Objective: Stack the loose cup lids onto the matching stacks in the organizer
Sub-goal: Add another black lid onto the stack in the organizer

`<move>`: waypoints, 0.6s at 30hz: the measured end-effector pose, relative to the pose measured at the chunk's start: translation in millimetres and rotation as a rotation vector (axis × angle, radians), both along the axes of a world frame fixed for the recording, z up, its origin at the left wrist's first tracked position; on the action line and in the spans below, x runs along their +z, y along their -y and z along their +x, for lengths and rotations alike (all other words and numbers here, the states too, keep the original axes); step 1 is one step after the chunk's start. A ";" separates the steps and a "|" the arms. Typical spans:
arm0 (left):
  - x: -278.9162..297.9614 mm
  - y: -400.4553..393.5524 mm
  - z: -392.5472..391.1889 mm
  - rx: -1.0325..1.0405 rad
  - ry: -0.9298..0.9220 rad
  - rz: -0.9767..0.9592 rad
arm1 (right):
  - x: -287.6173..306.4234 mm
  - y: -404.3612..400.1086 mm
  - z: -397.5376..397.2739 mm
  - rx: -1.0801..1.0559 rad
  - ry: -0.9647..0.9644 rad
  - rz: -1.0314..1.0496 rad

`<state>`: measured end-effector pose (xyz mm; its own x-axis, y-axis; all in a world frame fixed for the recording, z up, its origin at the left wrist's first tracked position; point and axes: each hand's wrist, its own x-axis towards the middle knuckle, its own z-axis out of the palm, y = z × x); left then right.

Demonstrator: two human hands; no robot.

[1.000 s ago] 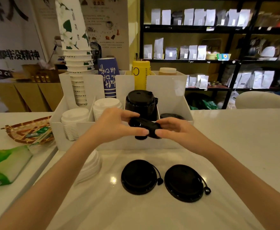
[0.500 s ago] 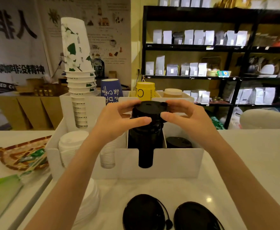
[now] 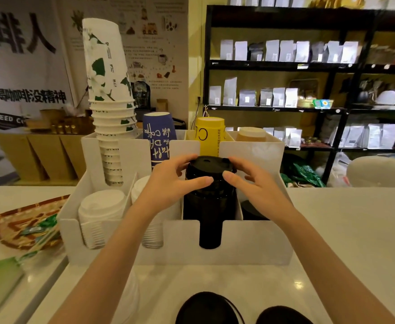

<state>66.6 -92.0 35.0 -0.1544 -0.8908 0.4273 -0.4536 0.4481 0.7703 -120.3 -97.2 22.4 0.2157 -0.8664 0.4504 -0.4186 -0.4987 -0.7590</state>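
Both hands pinch the black lid [image 3: 209, 165] atop the black stack [image 3: 210, 202]: left hand [image 3: 168, 183] at 9 o'clock, right hand [image 3: 256, 183] at 3; stack axis is vertical.

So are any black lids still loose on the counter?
Yes, two black lids lie on the counter at the bottom edge, in front of the organizer.

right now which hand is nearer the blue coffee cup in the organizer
Left. The left hand grips the black lid stack just below the blue cup; the right hand holds the stack's far side.
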 end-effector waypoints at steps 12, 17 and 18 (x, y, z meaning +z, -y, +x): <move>0.0 4.1 1.6 -0.059 0.017 0.088 | -3.8 2.6 -1.4 -0.006 0.033 0.087; -0.6 1.2 -0.8 -0.052 0.103 0.064 | -3.9 0.7 -1.8 0.017 0.034 0.093; -0.8 0.8 -0.7 -0.048 0.119 0.061 | -3.6 -0.1 -1.6 0.008 0.022 0.078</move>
<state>65.9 -92.8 34.2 -0.2444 -0.9048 0.3486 -0.5227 0.4258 0.7386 -121.9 -97.0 18.8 0.2130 -0.8974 0.3864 -0.3977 -0.4408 -0.8047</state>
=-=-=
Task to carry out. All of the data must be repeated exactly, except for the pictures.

Task response.
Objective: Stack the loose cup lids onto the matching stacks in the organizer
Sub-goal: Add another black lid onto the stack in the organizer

`<move>`: waypoints, 0.6s at 30hz: the measured end-effector pose, relative to the pose measured at the chunk's start: translation in millimetres and rotation as a rotation vector (axis × angle, radians), both along the axes of a world frame fixed for the recording, z up, its origin at the left wrist's first tracked position; on the action line and in the spans below, x runs along their +z, y along their -y and z along their +x, for lengths and rotations alike (all other words and numbers here, the states too, keep the original axes); step 1 is one step after the chunk's start. A ";" separates the steps and a "|" the arms. Typical spans:
arm0 (left):
  - x: -278.9162..297.9614 mm
  - y: -400.4553..393.5524 mm
  - z: -392.5472..391.1889 mm
  - rx: -1.0325..1.0405 rad
  - ry: -0.9298..0.9220 rad
  - rz: -0.9767..0.9592 rad
arm1 (right):
  - x: -287.6173..306.4234 mm
  - y: -404.3612..400.1086 mm
  - z: -397.5376..397.2739 mm
  - rx: -1.0801..1.0559 rad
  - ry: -0.9647..0.9644 rad
  - rz: -1.0314..1.0496 rad

`<state>`: measured end-effector pose (xyz mm; its own x-axis, y-axis; all in a world frame fixed for the recording, z up, its origin at the left wrist's first tracked position; point and axes: each hand's wrist, its own x-axis towards the middle knuckle, its own z-axis out of the palm, y = z × x); left then right.

Demonstrator: two human hands; no robot.

[1.000 s ago] 
[0.500 s ago] 
[now] 

<state>66.6 -92.0 35.0 -0.1544 -0.8908 0.4273 -0.4536 0.4481 0.7703 -120.3 -97.2 22.4 0.2157 -0.8664 0.4504 -0.4186 -0.4987 -0.7590</state>
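Both hands pinch the black lid [image 3: 209, 165] atop the black stack [image 3: 210, 202]: left hand [image 3: 168, 183] at 9 o'clock, right hand [image 3: 256, 183] at 3; stack axis is vertical.

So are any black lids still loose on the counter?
Yes, two black lids lie on the counter at the bottom edge, in front of the organizer.

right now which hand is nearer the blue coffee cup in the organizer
Left. The left hand grips the black lid stack just below the blue cup; the right hand holds the stack's far side.
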 end-effector waypoints at steps 12, 17 and 18 (x, y, z meaning +z, -y, +x): <move>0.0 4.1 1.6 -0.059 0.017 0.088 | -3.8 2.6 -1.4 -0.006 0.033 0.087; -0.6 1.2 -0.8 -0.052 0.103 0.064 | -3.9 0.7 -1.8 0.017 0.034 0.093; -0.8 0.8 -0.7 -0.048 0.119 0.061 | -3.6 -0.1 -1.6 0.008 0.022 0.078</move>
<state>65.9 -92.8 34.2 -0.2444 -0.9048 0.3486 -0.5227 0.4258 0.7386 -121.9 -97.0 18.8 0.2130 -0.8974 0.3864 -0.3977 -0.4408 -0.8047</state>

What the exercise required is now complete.